Thursday, April 20, 2017

Lemon Berry Muffins

Tis' the season to start seeing new life pop up all around you. Right now, I am looking out my kitchen window at my budding trees, swaying daffodils, and my neon green grass after a night of thunderstorms and rain. The colors are so vibrant and new. This live backdrop gives me such a feeling of creativity as I step into my day, also wanting to get outside and soak up all the newness. My 3 year daughter even mentioned this morning while driving the pink 'leaves' on all the trees that she loved from the backseat. She was actually noticing all the flowering trees that line our streets this time of year. But I was excited that she was watching and wondering about so much beauty and newness all around her.

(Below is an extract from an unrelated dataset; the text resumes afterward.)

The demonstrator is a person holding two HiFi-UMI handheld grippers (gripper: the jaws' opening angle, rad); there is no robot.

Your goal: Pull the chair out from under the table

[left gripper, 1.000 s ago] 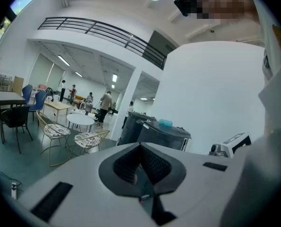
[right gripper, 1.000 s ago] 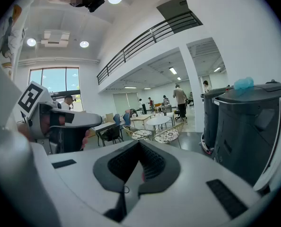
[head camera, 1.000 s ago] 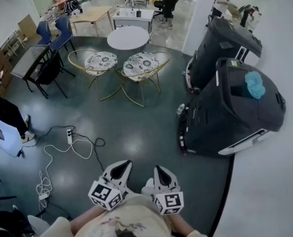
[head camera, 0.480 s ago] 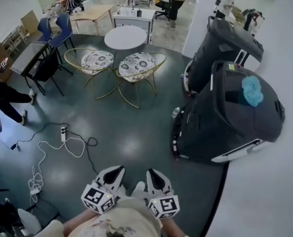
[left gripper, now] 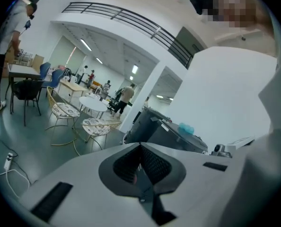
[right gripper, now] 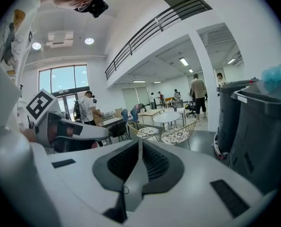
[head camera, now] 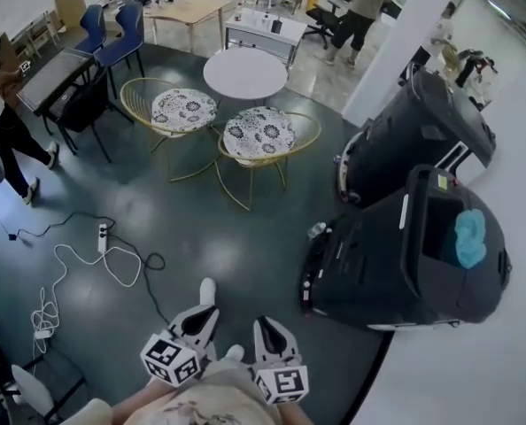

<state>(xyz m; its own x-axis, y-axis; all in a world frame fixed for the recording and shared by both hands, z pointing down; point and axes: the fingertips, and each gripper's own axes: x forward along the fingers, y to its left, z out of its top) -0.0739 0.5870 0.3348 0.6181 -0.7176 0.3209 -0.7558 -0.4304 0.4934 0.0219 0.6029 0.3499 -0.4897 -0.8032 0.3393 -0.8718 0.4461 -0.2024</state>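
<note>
While held low and side by side at the foot of the head view: left gripper and right gripper, marker cubes toward the camera, jaws of each pressed together on nothing. Well ahead across the dark floor, nearer wire chair and farther wire chair, both gold-framed with patterned cushions, drawn up to the round white table, seats just beside its rim, neither touched. To the right, two black wheeled machines, a blue cloth on the closer one. To the left, a white cable and power strip on the floor, and a person standing by a dark desk.

In the left gripper view: left gripper with ribbed pads meeting along one seam, nothing between. Beyond, small and far off at left, the two wire chairs and the round white table; at centre, the black wheeled machines against a white wall.

In the right gripper view: right gripper likewise closed and empty. At left, close by, the left gripper with its marker cube. Straight ahead in the distance, both wire chairs before the round white table; at right, the black wheeled machines, large and near.
</note>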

It's hard to ignore - the earth is waking up all around us!
This time of year usually also gets me all excited about lighter and fresher flavors in my baked goods and kitchen. Ones of lemons and berries and less creamy thick spice filled flavors that seem to keep me warm and comforted throughout the fall and winter months. So today lemon and berries made it into our muffins. And it has me sharing these sweet and tart beauties with you as well...
Lemon Berry Muffin Recipe
{gluten, dairy, soy, egg, nut and seed-free}

1 cup of finely gournd GF oat flour (or buckwheat flour)
1/2 cup of white rice flour
1/2 cup of tapioca flour
1/4 cup of millet flour
1/4 cup of coconut flour
1 ts. of baking soda
1 ts. of sea salt
1 1/2 ts. of baking powder

2/3 cup of maple syrup or pure honey or a mix of both*
1/2 cup of soft or melted coconut oil
1/2 cup of coconut milk beverage or other non-dairy milk
1 TB of apple cider vinegar
1/4 cup of applesauce
1 organic lemon--- use the 1/3 cup of fresh lemon juice + the zest from the whole lemon (1 TB)
1/2 ts. of pure lemon flavoring (or use food-grade lemon essential oil 10-12 drops [I used Young Living Lemon Oil])

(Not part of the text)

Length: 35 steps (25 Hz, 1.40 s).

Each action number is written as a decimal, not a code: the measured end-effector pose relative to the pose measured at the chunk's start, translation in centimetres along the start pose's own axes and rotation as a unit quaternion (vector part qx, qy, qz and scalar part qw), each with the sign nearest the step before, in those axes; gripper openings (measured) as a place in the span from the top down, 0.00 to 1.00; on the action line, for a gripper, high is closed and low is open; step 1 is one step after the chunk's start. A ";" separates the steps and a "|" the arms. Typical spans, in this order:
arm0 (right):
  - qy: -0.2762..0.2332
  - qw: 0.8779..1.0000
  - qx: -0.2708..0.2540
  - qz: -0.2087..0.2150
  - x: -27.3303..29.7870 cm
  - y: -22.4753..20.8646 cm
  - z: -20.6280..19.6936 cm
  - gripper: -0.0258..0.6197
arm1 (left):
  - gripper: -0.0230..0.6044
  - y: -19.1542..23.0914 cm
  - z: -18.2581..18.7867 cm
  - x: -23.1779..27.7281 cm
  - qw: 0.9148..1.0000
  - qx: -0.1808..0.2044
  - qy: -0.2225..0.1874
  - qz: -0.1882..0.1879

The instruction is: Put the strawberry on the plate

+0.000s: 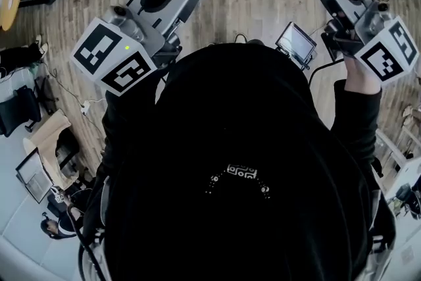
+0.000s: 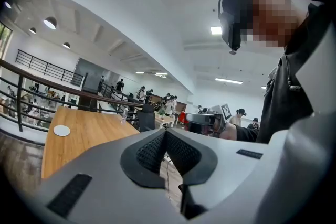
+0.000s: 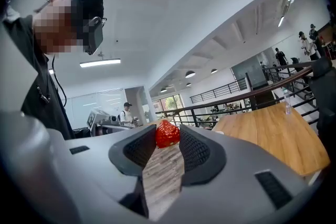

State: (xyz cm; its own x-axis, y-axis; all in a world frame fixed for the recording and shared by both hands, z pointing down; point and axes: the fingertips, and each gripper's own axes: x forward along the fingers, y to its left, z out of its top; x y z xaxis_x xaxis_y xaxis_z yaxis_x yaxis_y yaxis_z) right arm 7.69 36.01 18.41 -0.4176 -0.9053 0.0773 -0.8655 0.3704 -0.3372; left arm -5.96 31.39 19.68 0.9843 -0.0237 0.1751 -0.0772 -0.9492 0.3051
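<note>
Since the strawberry point(image 3: 167, 134) must ride to the plate point(image 2: 61, 130) without slipping, my right tongs point(image 3: 168, 140) pinch it at their very tips. My left tongs point(image 2: 166, 139), not needed, are closed on nothing; that small white plate sits on the wooden table point(image 2: 89, 136), well off to their left.

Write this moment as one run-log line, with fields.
left gripper: shut, empty | right gripper: shut on strawberry | plate: bare, on wooden table | step: strawberry not yet placed
</note>
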 end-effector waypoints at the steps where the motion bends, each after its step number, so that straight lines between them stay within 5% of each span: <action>1: 0.000 1.000 0.002 -0.001 -0.1 -0.2 -0.1 0.73 | 0.96 0.0 0.0 0.1 1.000 0.000 0.001 -0.002; 10: -0.010 1.000 0.018 -0.010 -2.4 -1.0 0.4 0.73 | 0.96 -0.8 0.9 0.9 1.000 -0.007 0.002 -0.008; 20: -0.026 0.998 0.033 -0.037 -5.3 -6.6 0.6 0.73 | 0.96 -0.3 0.2 4.2 1.000 -0.015 0.012 -0.010; 35: -0.040 0.995 0.047 -0.080 -4.7 -8.3 0.9 0.73 | 0.96 2.3 2.4 6.8 0.997 -0.005 -0.020 -0.077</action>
State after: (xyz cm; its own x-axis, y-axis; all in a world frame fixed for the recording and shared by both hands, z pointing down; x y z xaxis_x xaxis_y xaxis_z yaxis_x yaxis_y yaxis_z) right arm 17.07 36.98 20.05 -0.2502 -0.9661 0.0640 -0.8876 0.2025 -0.4137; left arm 0.95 28.30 19.30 0.9902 0.1088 0.0875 0.0737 -0.9395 0.3344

1/2-1 cup of chopped fresh strawberries
1/4 cup of frozen or fresh blueberries

*I used a mixture of honey and maple syrup to keep the muffins a lighter color as well,plus their flavors with the lemon is amazing- but if for some reason you want to use coconut sugar instead or regular sugar you can add in 1/2 cup of sugar of choice 1/4 or so cup of either honey or maple syrup. 

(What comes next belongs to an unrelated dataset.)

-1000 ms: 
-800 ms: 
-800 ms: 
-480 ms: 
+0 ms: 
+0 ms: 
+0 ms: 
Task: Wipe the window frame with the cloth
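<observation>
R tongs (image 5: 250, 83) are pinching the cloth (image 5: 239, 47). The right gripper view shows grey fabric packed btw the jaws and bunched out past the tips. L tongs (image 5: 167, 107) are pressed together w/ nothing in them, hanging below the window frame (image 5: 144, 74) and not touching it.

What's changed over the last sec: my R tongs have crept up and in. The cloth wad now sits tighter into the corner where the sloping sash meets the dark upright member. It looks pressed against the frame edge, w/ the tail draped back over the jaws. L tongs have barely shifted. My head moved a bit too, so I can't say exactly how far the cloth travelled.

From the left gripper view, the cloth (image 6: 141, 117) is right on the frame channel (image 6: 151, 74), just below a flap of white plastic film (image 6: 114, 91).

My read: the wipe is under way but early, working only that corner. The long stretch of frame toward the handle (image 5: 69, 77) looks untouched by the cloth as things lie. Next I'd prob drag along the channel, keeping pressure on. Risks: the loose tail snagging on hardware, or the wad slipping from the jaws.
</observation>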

First, mix all the GF flours and dry ingredients together in a bowl, then add in the wet ingreidents and whisk together well. Then you can use an oiled 1/4 cup scoop and pour batter into the mufin tins. Then I distribute the fresh and frozen berries on the tops of all the muffins... you can squish them in and cover each top generously. You could also pour all the berries into the batter and fold in bfore you scoop into muffin tins- I put the berries on top this time around so that they would look pretty and bake right on top. Either way is great or do a little of both too. You just have to be carefut to not over stuff each muffin with too many berries. 
Bake in a 350 degree oven for 25 minutes and then take from oven and let cool well for at least 15 minutes before moving to avoid crumbling. 

These muffins could be made into minis too- just maybe make sure your berries are cut smaller and do not domintae the smaller size. 

I must say, lemon and berries is one of my most favorite flavor combos. So for me, these are a comfort muffin - but I hope they offer you some color and fresh flavor to your spring steps.